Today, customers will pay more for a better overall experience. This is a way to stand out from the competition. If you’re not willing to take your customer experience management seriously, someone else in your industry will. Not only is it harder to attract new customers, but it’s impossible to retain the ones you have if you’re not putting customers first.
Lose your top employees.
Finally, one unexpected cost of bad customer experience management is how you lose your top employees as well as your top customers. When workers are happy and excited about their work, they’re invested in your success. They’re superfans and partners in their own right. However, providing a poor customer experience creates a revolving door of more negativity.
Nobody wants to deal with unsatisfied customers. Your support team shouldn’t be a siloed part of your company structure. Experience is everyone’s responsibility, from the top down. When employees are unhappy, they’re more than 2.5 times more likely to say they don’t provide great service. The employee experience is undoubtedly bound to your customer experience. You can’t have one without the other.
How to Put Your Customer Experience First
With that in mind, how can you put your customer experience first? It doesn’t have to be complicated. In fact, it just comes down to a few basic things to make a huge difference in your overall customer experience. Better yet, these also have a positive impact on your employee morale as well.
- Unite departments: First, break down any barriers between customer service and other departments. The experience is the responsibility of everyone within a company, and everyone should feel empowered to serve customers.
- Ask for feedback: Start conversations with customers through surveys, social media, interactions, and touchpoints to get them involved. These engagements are a great opportunity to learn what customers want and how to improve.
- Use technology: Technology makes it possible to create a seamless, omnichannel experience. Your customers should be in charge of deciding how they want to access support.
- Make a customer journey map: Don’t assume you know your customers best. Truly take the time to understand their journey through each stage of your funnel. When you know where they’re going, it’s easier to build a strong relationship.

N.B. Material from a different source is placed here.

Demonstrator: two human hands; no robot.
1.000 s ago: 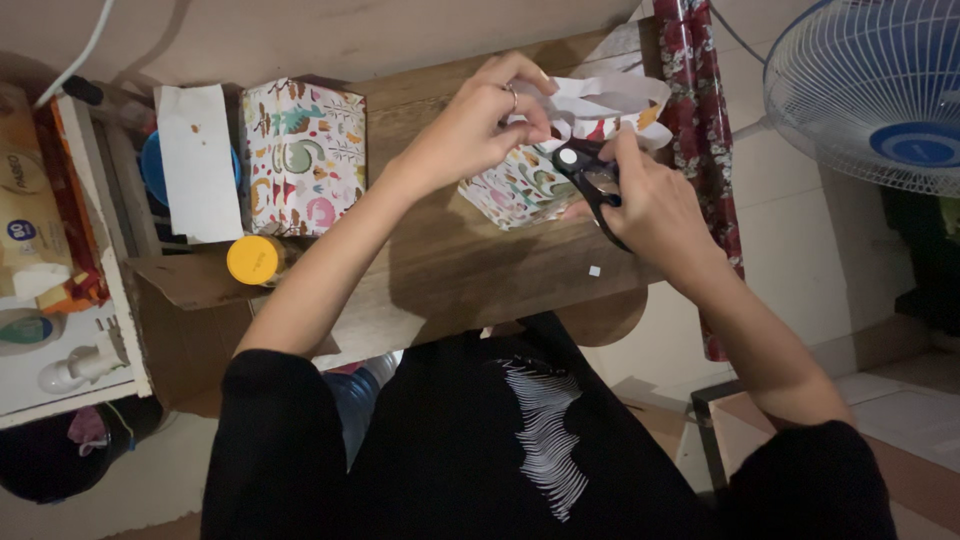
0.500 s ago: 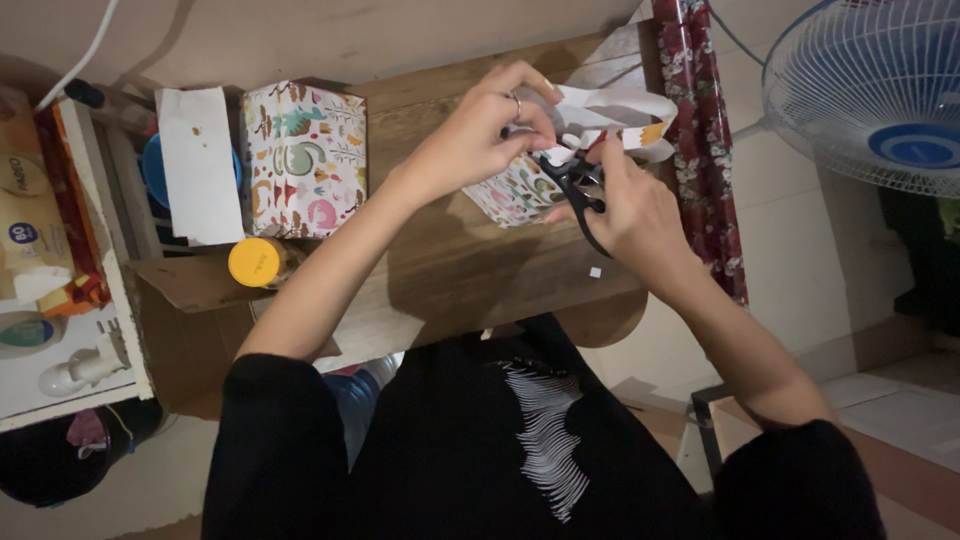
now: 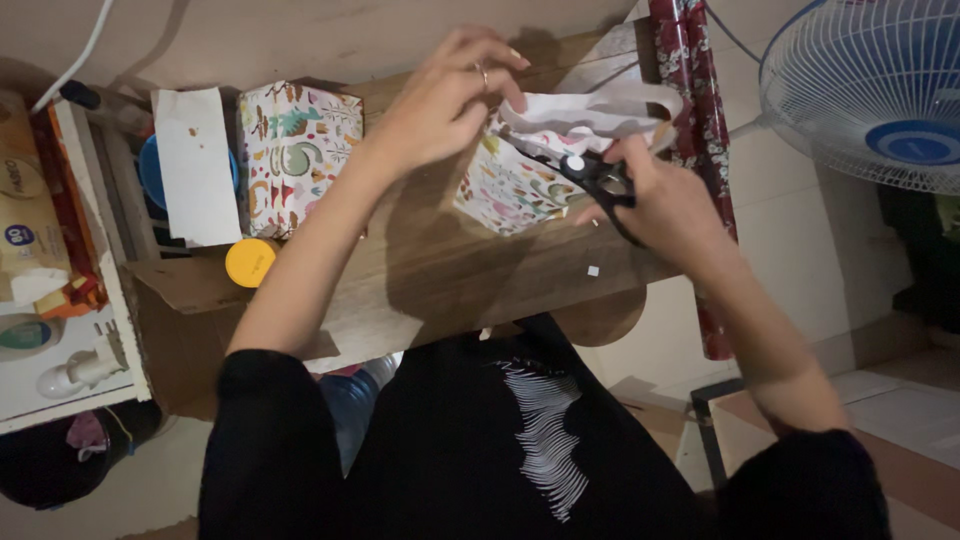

When you put your experience first, everything else falls into place naturally. This isn’t something that happens overnight. It takes proactive planning to find the right customer experience management strategy for you. As long as you’re putting your customers first, you’re on the right track.
As a customer experience expert, I’ve worked with countless companies on ways to actionably improve engagement and loyalty. I’ve also seen firsthand the true cost of bad customer experience management. Above all, I caution all businesses against falling into these traps above. Your customers want to support you. Make it as easy for them as possible.